For those infected with "gender theory", I highly recommend https://www.youtube.com/watch?v=WJSJcPKA1Ug among his many other videos.
Steven Fennel
C'mon, let this so called professor have her 2 minutes in the spotlight. This is the highlight of her career.
Attention seeking rubbish.
Clap... clap.... clap.... now go back to your desk and teach something worthwhile
u_s__reamer
In the tales collected by the Grimm brothers there are things far worse than a prince waking up a person of the same class with a kiss, thus rescuing a princess comatose for a century. In any case, when two people fall in love and marry any "sexual harassment" that may have occurred between the couple becomes redundant. So much for fairy tales, but in real life stranger things have happened, like the young Hungarian on night shift in the morgue who couldn't resist pulling a beautiful teenage girl out of the ice box and "playing the prince" on her when she suddenly revived from his "caresses". The overjoyed father reunited with his "deceased" daughter ignored the mutterings of public outrage and refused to press charges. What would politically-correct professors make of this case, I wonder?
shallots
It's always so badly written. I guess I wouldn't mind if they called it something else besides "news." It reminds me of the decline of standards generally. These are poor ideas, poorly composed.
Thunderbird2
To those who think this is a politically correct thing gone mad, the actual story is pretty adult: I mean the prince steals into the room where she is sleeping, has his wicked way with her, gets her pregnant and then she wakes up when the baby is nibbling on her fingers.

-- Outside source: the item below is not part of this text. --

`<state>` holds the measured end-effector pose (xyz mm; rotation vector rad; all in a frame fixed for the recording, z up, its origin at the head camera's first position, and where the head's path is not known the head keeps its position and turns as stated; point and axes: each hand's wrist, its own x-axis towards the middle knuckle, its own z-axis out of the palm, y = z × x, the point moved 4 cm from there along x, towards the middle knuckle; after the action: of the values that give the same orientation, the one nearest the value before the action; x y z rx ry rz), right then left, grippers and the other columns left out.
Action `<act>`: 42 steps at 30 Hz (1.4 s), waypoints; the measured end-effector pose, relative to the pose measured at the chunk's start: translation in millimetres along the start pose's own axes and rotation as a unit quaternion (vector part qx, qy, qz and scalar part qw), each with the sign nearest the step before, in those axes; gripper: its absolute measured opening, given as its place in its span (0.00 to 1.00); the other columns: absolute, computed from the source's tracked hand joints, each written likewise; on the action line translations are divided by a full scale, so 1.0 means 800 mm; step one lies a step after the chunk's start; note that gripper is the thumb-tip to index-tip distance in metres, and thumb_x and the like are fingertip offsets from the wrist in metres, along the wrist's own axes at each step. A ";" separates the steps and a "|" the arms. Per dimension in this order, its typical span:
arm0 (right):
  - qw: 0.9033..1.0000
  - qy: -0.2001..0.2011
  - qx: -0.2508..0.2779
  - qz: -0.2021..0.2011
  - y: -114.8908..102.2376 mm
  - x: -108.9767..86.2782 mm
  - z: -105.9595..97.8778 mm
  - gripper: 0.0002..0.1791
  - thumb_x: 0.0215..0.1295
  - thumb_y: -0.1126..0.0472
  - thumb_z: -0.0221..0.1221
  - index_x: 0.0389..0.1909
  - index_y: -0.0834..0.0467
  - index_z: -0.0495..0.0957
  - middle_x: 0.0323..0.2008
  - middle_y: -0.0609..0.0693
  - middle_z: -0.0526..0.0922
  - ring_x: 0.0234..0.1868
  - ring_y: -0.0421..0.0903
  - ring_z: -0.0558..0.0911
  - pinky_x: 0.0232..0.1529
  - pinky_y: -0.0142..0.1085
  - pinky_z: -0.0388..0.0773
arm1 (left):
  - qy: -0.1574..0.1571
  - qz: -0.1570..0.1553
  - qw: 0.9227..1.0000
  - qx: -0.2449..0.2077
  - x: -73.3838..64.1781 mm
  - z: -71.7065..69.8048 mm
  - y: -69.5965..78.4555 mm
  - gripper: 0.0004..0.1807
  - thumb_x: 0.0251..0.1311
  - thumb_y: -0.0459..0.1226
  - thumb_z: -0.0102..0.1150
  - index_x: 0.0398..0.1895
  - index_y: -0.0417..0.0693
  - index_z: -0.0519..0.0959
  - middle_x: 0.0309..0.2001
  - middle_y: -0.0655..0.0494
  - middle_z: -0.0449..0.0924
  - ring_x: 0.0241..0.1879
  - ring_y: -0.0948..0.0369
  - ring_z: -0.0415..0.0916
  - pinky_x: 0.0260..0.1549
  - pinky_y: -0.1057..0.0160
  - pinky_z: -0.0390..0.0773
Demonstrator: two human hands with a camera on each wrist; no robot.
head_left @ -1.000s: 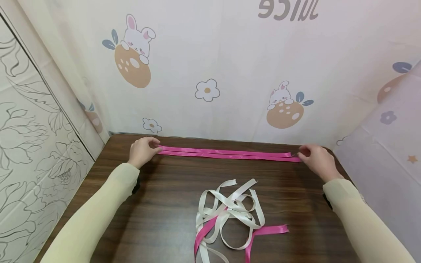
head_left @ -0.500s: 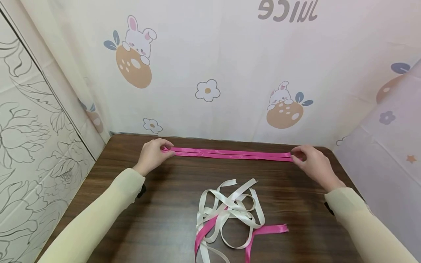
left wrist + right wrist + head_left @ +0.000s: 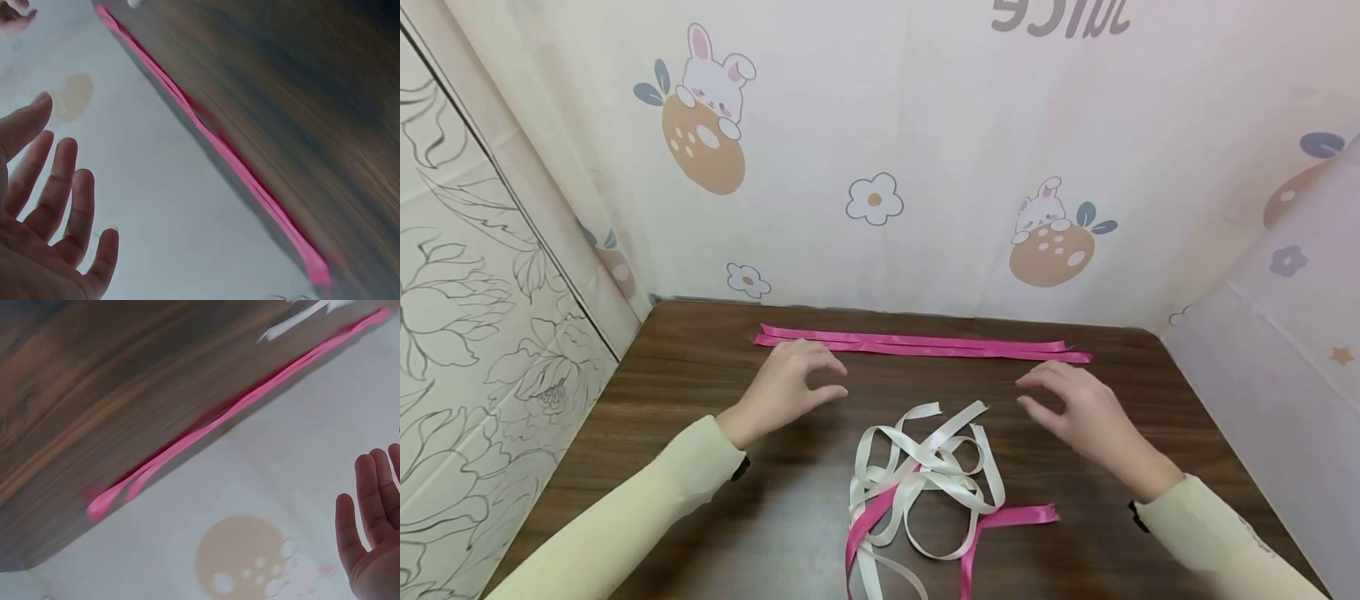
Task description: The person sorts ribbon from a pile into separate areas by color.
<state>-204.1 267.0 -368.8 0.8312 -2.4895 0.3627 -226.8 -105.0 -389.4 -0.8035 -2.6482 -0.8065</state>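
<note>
Two pink ribbons (image 3: 917,345) lie straight and side by side along the table's far edge. My left hand (image 3: 786,387) is in front of their left part, thumb and fingers spread apart, holding nothing. On the other side my right hand (image 3: 1078,412) hovers before their right end, its fingers also parted around nothing. Between the hands and closer to me is a loose tangle of white ribbon (image 3: 955,492), with a pink ribbon (image 3: 1018,517) running through it. Both wrist views show bare, relaxed fingers away from the long pink ribbons (image 3: 231,159).
The brown wooden table (image 3: 700,500) ends at a white curtain (image 3: 955,150) printed with rabbits and flowers. A panel with line-drawn flowers (image 3: 467,333) stands along the left side, and more curtain (image 3: 1285,350) hangs on the right.
Both hands have let go of the ends of the two pink ribbons and drawn back toward me and inward. The ribbons stay along the far edge; the tangle has not moved.
</note>
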 end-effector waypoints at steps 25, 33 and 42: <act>0.924 -0.039 0.226 -0.306 -0.164 -0.089 0.028 0.14 0.49 0.59 0.71 0.37 0.49 0.81 0.41 0.40 0.80 0.44 0.38 0.77 0.51 0.31 0.68 | -0.081 0.305 0.948 -0.028 -0.087 0.059 0.145 0.08 0.49 0.53 0.69 0.29 0.66 0.82 0.31 0.76 0.77 0.40 0.71 0.71 0.54 0.67 0.67; 0.914 -0.073 0.186 -0.353 -0.175 -0.118 0.049 0.08 0.55 0.59 0.60 0.36 0.44 0.79 0.39 0.35 0.78 0.45 0.33 0.75 0.57 0.31 0.64 | -0.093 0.330 0.939 -0.014 -0.104 0.074 0.154 0.08 0.51 0.56 0.67 0.30 0.68 0.82 0.32 0.78 0.77 0.40 0.73 0.70 0.54 0.69 0.65; 0.908 -0.047 0.163 -0.383 -0.181 -0.138 0.069 0.05 0.63 0.58 0.55 0.29 0.45 0.78 0.35 0.34 0.76 0.41 0.32 0.73 0.51 0.29 0.65 | -0.108 0.369 0.923 0.005 -0.119 0.085 0.164 0.04 0.54 0.53 0.64 0.32 0.71 0.83 0.33 0.79 0.77 0.41 0.73 0.70 0.54 0.69 0.65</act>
<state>-57.5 187.2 -459.9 1.8966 -1.9812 0.4564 -79.4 -16.0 -424.9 -1.8092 -2.1969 -0.5075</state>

The saccharine version where she's woken with a kiss is still a bit off these days - I mean only last week (I think) there was a story of a man on a Japanese train arrested for kissing a sleeping woman. If it's not okay in real life, why is it okay in a fairy tale? Discuss :)
Fairy tales are pretty brutal in their raw form, and the sweetened versions have replaced that with (now) questionable behaviour. If you look under the covers of respectability you'll find some pretty seedy goings-on.
Jimizo
Yep. The extreme right contribute to making the sensible right look odious, and people like this ‘academic’ contribute to making the sensible left look ridiculous.
Put these people together and let them sort it out.
The rest of us might be able to have a sensible conversation.
Christina Tsuchida
Prof. Muta wisely warns us of the difference between fictional models and what we may now do in real life in Japan. Consider, for another example not blaming the male, the case of a student of Hindu literature, which abounds in sex-education themes. She tried to "follow" the similar Christian legend of The Virgin Mary giving her breast to St Bernard of Clairvaux to supply his out-of-this-world wisdom!
Rintaro
There is no hard evidence that this happened. Complete hearsay stories. They would both be "he said, she said" cases. Both princes could shake it off as locker room talk and continue on with their prince-hood duties. Sound familiar???
Shelly Stow
Absolutely, Burning Bush. Rhett Butler would have been charged with raping Scarlett for sure. The fact that they were married is irrelevant.
Eric Knight
Had Sleeping Beauty been a male, then the PC crowd would be CELEBRATING the kiss. Same Prince Charming had been Princess Charming, kissing the female Sleeping Beauty. Better yet, if either or both would have been transgender or gender-fluid, the this story would have been promoted at every level from pre-school to Masters degree.
HonestDictator
What about Rapunzel? The so called prince climbed into the tower pretending to be the abductor (the "witch"), sexually assaulted the girl so she became pregnant, then fled afterwards... and somehow is the hero of the story.